YOUR INSTRUCTIONS
Reproduce the material below line by line, beginning with its first line and ending with the line that contains "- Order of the"; leave out pictures.
[[ RECORDED INFORMATION open ]]
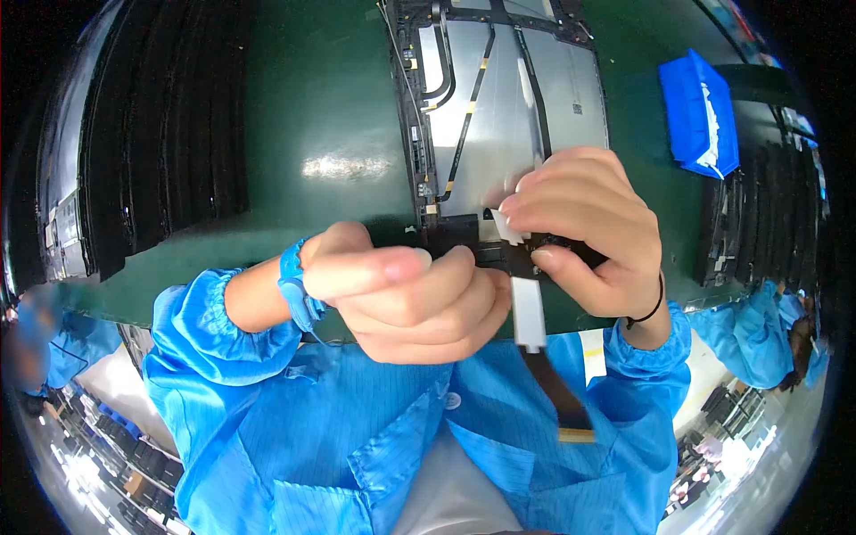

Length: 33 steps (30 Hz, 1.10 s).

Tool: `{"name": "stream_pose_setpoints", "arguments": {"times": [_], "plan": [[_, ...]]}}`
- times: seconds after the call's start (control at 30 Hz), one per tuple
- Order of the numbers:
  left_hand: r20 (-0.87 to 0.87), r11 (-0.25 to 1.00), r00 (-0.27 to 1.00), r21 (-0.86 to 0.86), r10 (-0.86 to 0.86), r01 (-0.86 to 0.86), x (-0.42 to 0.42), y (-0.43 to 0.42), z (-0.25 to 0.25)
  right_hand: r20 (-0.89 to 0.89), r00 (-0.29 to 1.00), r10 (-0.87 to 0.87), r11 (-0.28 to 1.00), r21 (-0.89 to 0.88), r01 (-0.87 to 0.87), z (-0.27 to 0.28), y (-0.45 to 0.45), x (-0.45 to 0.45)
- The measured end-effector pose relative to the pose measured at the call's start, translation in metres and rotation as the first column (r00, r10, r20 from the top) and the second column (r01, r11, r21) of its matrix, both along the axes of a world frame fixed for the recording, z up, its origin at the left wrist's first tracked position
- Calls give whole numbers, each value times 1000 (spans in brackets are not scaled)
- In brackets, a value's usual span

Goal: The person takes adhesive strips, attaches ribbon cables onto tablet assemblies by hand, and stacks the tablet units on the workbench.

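Observation:
In front of me lies a flat electronic device housing [499, 116] with a silver inner plate, black edges and thin black cables. My left hand [406, 290] is closed over its near edge, fingers curled and thumb on top; whatever lies inside them is hidden. My right hand [593, 227] pinches a small white strip [510, 228] between thumb and fingers at the near edge of the housing. Between the hands a brown flat ribbon cable [555, 392] hangs over the table edge towards me. It carries a white rectangular patch [528, 312] and has a gold-coloured end.
Several black panels [169, 125] stand in a row on the left of the green table [312, 80]. At the right are a blue bin [687, 116] with white material inside and more dark panels [758, 214]. Other people in blue sleeves [749, 334] sit at both sides.

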<state>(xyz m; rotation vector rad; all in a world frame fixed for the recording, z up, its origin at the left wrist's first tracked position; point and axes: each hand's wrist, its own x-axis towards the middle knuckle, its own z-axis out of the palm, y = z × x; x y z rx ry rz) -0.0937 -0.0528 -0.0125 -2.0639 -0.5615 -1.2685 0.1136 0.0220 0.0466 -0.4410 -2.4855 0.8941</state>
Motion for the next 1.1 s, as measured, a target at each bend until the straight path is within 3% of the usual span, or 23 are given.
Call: {"name": "stream_pose_setpoints", "arguments": {"times": [0.03, 0.07, 0.17, 0.2, 0.27, 0.3, 0.4, 0.57, 0.73, 0.9, 1.03, 1.1], "plan": [[-3, 998, 1000, -56, 3, -4, 2, 1, 2, 2, 1000, 0, 1000, 3, 0, -1, 0, 0], [159, 999, 986, -7, -50, 52, 9, 8, 4, -2, 1000, -4, 1000, 7, 4, -3, 0, 1], [407, 985, 911, -118, -67, 125, 17, -4, 8, -11, 1000, -6, 1000, 28, 7, -6, -2, 0], [381, 967, 925, -241, 15, 84, 16, -6, 10, -15, 1000, -4, 999, 44, 5, -7, -2, 0], [217, 942, 974, -337, 66, 11, 6, -3, 15, -12, 1000, -5, 999, 33, 6, -9, -2, 2], [217, 941, 974, -338, 64, 13, 5, -3, 12, -8, 1000, -6, 1000, 21, 6, -10, -2, 3], [135, 992, 989, -117, 67, -51, 5, 1, 3, -35, 999, 1, 1000, 23, 0, -13, -2, 4], [60, 985, 985, -74, 161, -157, 5, 0, 3, -52, 998, -24, 999, -45, 21, -9, -1, 3], [-97, 993, 995, -109, 33, -44, -6, 4, 14, -115, 989, -88, 996, 1, 89, -18, -7, -6], [-144, 994, 989, -111, -39, 23, -11, 6, 18, -202, 968, -151, 983, -137, 125, -20, -15, -14], [-200, 995, 975, -37, -101, 95, -11, 11, 18, -141, 975, -174, 965, -224, 140, -10, -16, -13], [-213, 992, 969, -24, -129, 127, -10, 14, 19, -46, 981, -191, 974, -130, 183, -3, -16, -12]]}}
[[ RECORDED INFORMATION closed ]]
THE ANSWER
Length: 33 steps (30 Hz, 1.10 s).

Tool: `{"name": "stream_pose_setpoints", "arguments": {"times": [_], "plan": [[_, ...]]}}`
- times: seconds after the call's start (control at 30 Hz), one per tuple
- Order of the numbers:

The work on this exercise is finished.